Brad, I had the smaller flexible knife originally as that was what you needed apparently, it has served me well for years but as I got more interested in fishing offshore and actually catching a few better fish it became painfully apparent that it just wasn't going to do the job after a few disastrous butchering sessions. So I bought the bigger knife to suit what I felt I needed from a knife, not through any external tuition. It really is a different animal and behaves so differently to the little bloke, but more often than not I find myself using both knives during the course of a session.

I like the smaller more flexible blade for skinning and knocking out bones, the big fella does the bulk of the butchering before I swap generally. As I said earlier the smaller blade on the F Dick seems to be of a very different composition and the F Dick will often be used on reef fish with tough scales and hard bones as I know I won't damage it. I would like a bigger knife with a broader blade with similar steel characteristics to the F Dick steel though, as the flex of the blade is not ideal at times as it is tough to get the solid 'heel' of the smaller blade into some of the rib bones on some fish. So I can see where you're coming from in regards to the comments re: a stiffer blade.
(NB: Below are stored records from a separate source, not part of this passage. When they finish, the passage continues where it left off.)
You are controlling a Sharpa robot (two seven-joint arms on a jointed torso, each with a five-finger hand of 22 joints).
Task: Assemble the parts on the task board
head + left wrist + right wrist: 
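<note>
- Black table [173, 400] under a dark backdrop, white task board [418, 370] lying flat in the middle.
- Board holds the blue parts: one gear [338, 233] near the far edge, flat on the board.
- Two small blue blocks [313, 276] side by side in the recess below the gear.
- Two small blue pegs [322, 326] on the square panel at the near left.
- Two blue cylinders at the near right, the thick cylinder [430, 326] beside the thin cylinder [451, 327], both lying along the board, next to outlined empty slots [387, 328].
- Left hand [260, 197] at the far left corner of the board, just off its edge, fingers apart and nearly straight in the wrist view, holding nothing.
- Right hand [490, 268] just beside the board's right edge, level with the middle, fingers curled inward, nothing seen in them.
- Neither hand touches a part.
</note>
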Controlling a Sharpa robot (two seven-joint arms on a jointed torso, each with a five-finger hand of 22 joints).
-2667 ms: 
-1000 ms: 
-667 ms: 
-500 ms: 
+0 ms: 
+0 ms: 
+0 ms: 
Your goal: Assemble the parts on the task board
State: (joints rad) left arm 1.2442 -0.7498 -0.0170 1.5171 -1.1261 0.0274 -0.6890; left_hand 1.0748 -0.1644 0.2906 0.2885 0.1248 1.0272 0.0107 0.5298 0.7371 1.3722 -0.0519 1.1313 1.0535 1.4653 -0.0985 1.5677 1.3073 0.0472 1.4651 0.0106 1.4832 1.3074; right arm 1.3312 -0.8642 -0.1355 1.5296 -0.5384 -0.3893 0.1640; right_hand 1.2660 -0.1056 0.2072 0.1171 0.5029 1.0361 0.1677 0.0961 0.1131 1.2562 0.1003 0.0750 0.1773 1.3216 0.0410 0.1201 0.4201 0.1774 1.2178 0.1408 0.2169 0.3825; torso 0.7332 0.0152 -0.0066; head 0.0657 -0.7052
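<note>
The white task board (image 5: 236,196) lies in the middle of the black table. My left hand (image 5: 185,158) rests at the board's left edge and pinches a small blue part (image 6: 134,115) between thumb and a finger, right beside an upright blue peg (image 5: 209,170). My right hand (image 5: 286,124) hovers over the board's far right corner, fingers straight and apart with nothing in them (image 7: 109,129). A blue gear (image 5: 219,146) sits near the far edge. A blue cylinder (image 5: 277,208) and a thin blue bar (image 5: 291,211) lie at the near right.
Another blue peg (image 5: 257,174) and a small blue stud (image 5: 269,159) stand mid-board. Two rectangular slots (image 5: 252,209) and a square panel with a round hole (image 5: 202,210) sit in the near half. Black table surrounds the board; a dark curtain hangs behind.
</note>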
With the faster growing pelagic species the bones seem much softer and you can be slicing through them without noticing at times but the extra blade length is the key here as my filleting will consist of 4 basic cuts for these fish. The first across the body near the pectoral fin, then a cut along the length on the top of the fish nearly to the back bone, then along the length on the underside, the final cut will run from the tail to the head with the heel of the knife resting on the backbone. I picked up this method from a youtube clip and it works well for me with the tools I have at my disposal.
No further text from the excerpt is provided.